Rapid-cycle evaluation to generate an evidence-based implementation strategy for implementing paediatric precision medicine
To support the assessment of this evidence-based implementation strategy, we will employ a rapid-cycle evaluation. A suite of different types of evaluations are on offer that could be conducted during implementation assessment phases as reported in the literature.18 Medical Research Council guidance also offers practical applications for testing complex interventions using process evaluation19 but without specific guidelines around applications in a rapid-cycle context. In light of the exponential speed that precision medicine is evolving within Australia, we aim to apply the rapid-cycle Formative Evaluation Feedback Loop (FEFL) process model, adapted from Braithwaite et al’s20 original design, to examine eight success factors of implementation: (1) preparing for change, (2) capacity for implementation—people, (3) capacity for implementation—setting, (4) types of implementation, (5) resources, (6) leverage, (7) desirable implementation enabling features and (8) sustainability.

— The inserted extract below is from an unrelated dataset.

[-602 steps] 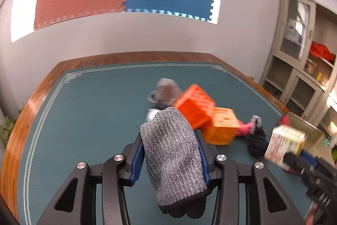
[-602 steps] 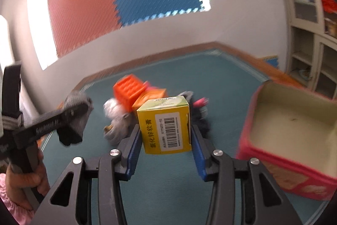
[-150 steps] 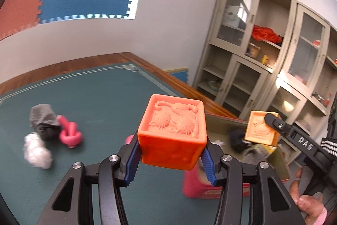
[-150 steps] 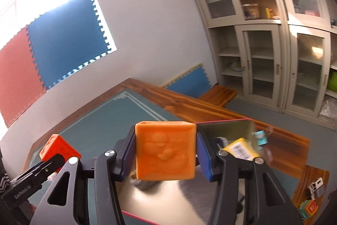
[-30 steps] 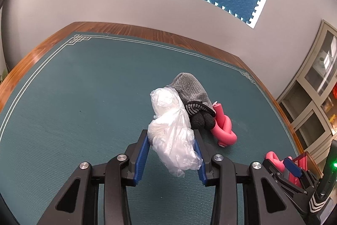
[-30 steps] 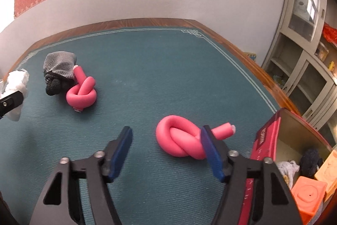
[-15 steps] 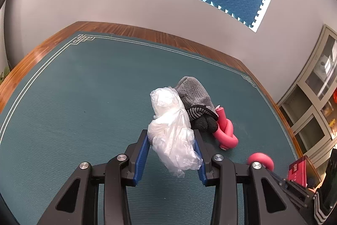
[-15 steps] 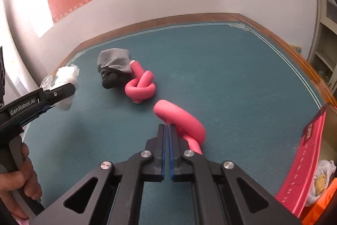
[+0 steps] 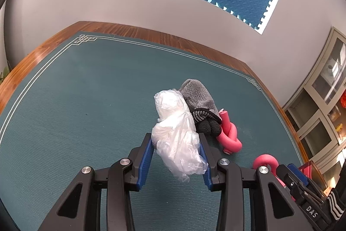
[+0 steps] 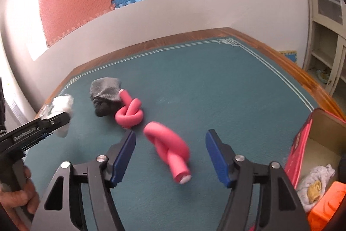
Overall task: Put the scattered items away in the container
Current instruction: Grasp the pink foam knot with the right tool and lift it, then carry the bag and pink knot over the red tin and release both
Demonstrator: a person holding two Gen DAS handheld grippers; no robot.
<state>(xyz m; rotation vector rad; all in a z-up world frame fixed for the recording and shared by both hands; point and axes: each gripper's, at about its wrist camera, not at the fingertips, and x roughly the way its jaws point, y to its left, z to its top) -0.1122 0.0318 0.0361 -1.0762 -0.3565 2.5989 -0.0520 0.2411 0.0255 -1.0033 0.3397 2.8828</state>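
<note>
Swung apart again from the pressed-together stance of half a second back: right gripper [image 10: 170, 144], jaws opening, the nearer pink foam knot [image 10: 167, 148] loose between the fingers [image 10: 124, 151] and touched by neither pad. Slightly blurred and lying on its side, stub end toward the camera; probably knocked or slipped out of a failed pinch, hence the wider spread for a second try.

Largest down. Green-covered worktop [image 9: 86, 101], bare over most of its width, remaining clutter gathered in one patch. Red-walled container [image 10: 300, 144] at the right edge, close enough for short carries, already holding an orange block [image 10: 328, 202] and a pale cloth [image 10: 313, 179]. Left gripper [image 9: 178, 144] clamped on a crumpled clear plastic bag [image 9: 177, 133], lifted off the surface and apparently parked, waiting on the other hand. Grey-and-black glove [image 9: 199, 105] flat on the worktop, touching the second pink foam knot [image 9: 229, 135] just beside it; both yet to collect.
</note>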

FEFL models include formative and summative evaluations embedded in study phases to (1) identify potential and actual influences on the progress and effectiveness of implementation efforts21 and (2) generate strategies to overcome any barriers recognised during study stages to increase implementation effectiveness.22 FEFL applications will be augmented by expert recommendations for implementing change (ERIC),23–25 whereby expert panels provide conceptual clarity with regards to implementation strategies likely to be effective. Insights gained from the FEFL and ERIC data will support the future development of the Zero Program, with the FEFLs identifying potential gaps between evidence and practice in precision medicine and opportunities to examine new implementation strategies for long-term sustainability.
Against this background, this study aims to:
Assess the barriers and facilitators to the integration of a genomics precision medicine model of care in childhood cancer across clinical settings.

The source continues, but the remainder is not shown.